All of the entries below must be copied out exactly.

* [RECORDS FOR THE EXERCISE]
◆ ◆ ◆ ◆ ◆ ◆ ◆
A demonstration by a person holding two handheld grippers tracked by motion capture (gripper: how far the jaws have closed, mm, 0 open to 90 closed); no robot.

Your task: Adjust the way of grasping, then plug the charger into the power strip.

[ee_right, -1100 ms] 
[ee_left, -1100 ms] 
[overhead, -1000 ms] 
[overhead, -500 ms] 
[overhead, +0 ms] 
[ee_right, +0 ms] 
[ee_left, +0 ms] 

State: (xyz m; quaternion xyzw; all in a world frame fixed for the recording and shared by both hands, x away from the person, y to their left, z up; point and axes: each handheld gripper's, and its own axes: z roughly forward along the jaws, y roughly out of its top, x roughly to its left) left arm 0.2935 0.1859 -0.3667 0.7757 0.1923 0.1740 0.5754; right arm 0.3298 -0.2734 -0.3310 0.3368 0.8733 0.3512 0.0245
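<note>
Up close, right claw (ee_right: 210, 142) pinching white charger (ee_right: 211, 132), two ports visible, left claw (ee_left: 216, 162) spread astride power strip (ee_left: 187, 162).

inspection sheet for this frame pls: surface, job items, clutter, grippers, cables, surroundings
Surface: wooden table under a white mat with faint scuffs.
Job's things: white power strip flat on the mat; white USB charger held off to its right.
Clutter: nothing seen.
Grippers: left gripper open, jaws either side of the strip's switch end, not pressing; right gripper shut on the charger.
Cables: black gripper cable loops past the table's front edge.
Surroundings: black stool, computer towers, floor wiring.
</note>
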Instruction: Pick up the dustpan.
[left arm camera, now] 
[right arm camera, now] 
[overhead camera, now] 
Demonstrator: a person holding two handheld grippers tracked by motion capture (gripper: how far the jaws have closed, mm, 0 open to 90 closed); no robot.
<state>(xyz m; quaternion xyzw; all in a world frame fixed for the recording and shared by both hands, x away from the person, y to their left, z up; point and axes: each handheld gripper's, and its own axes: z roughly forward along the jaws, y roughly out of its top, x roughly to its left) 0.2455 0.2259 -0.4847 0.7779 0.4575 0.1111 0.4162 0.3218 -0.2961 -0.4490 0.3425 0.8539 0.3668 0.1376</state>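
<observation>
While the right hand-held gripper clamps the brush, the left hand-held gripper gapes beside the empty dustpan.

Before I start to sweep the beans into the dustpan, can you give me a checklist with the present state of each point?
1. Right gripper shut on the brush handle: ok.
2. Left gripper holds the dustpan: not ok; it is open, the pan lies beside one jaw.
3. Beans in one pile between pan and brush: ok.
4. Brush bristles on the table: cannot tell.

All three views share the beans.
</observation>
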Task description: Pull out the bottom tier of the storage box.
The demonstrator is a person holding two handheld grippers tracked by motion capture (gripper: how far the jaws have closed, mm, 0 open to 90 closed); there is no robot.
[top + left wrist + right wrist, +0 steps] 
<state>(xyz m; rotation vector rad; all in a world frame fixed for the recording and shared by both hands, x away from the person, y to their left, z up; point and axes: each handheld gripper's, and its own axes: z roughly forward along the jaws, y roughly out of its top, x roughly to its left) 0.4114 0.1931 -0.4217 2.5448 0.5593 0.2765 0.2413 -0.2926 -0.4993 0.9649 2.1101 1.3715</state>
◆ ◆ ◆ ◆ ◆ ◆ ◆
* [EXPECTED ANSWER]
A demonstration by a person holding two handheld grippers tracked by motion capture (gripper: how far the jaws have closed, mm, 0 open to 90 closed); no robot.

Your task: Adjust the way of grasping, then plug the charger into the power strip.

[ee_right, -1100 ms] 
[ee_left, -1100 ms] 
[overhead, -1000 ms] 
[overhead, -500 ms] 
[overhead, +0 ms] 
[ee_right, +0 ms] 
[ee_left, +0 ms] 

State: (xyz m; quaternion xyzw; all in a world frame fixed for the recording and shared by both hands, x away from the person, y to their left, z up; point and axes: each handheld gripper's, and its own axes: z roughly forward along the jaws, y roughly out of its top, x roughly to its left) left arm 0.2935 0.1859 -0.3667 0.7757 0.1923 0.1740 0.5754; right arm 0.3298 -0.2734 -0.3310 0.3368 0.8733 0.3512 0.0245
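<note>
Up close, right claw (ee_right: 210, 142) pinching white charger (ee_right: 211, 132), two ports visible, left claw (ee_left: 216, 162) spread astride power strip (ee_left: 187, 162).

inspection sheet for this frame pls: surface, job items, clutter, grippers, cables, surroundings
Surface: wooden table under a white mat with faint scuffs.
Job's things: white power strip flat on the mat; white USB charger held off to its right.
Clutter: nothing seen.
Grippers: left gripper open, jaws either side of the strip's switch end, not pressing; right gripper shut on the charger.
Cables: black gripper cable loops past the table's front edge.
Surroundings: black stool, computer towers, floor wiring.
</note>
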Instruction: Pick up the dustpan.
[left arm camera, now] 
[right arm camera, now] 
[overhead camera, now] 
Demonstrator: a person holding two handheld grippers tracked by motion capture (gripper: how far the jaws have closed, mm, 0 open to 90 closed); no robot.
<state>(xyz m; quaternion xyzw; all in a world frame fixed for the recording and shared by both hands, x away from the person, y to their left, z up; point and axes: each handheld gripper's, and its own axes: z roughly forward along the jaws, y roughly out of its top, x roughly to its left) 0.2455 0.2259 -0.4847 0.7779 0.4575 0.1111 0.4162 0.3218 -0.2961 -0.4490 0.3425 0.8539 0.3668 0.1376</state>
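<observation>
While the right hand-held gripper clamps the brush, the left hand-held gripper gapes beside the empty dustpan.

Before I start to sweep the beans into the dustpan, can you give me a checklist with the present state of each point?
1. Right gripper shut on the brush handle: ok.
2. Left gripper holds the dustpan: not ok; it is open, the pan lies beside one jaw.
3. Beans in one pile between pan and brush: ok.
4. Brush bristles on the table: cannot tell.

All three views share the beans.
</observation>
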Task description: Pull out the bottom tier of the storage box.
The demonstrator is a person holding two handheld grippers tracked by motion capture (gripper: how far the jaws have closed, mm, 0 open to 90 closed); there is no robot.
[top + left wrist + right wrist, +0 steps] 
<state>(xyz m; rotation vector rad; all in a world frame fixed for the recording and shared by both hands, x away from the person, y to their left, z up; point and axes: each handheld gripper's, and its own axes: z roughly forward along the jaws, y roughly out of its top, x roughly to its left) 0.4114 0.1931 -0.4217 2.5448 0.5593 0.2765 0.2413 -0.2926 -0.4993 0.9649 2.1101 1.3715</state>

No other output is needed; the exercise is complete.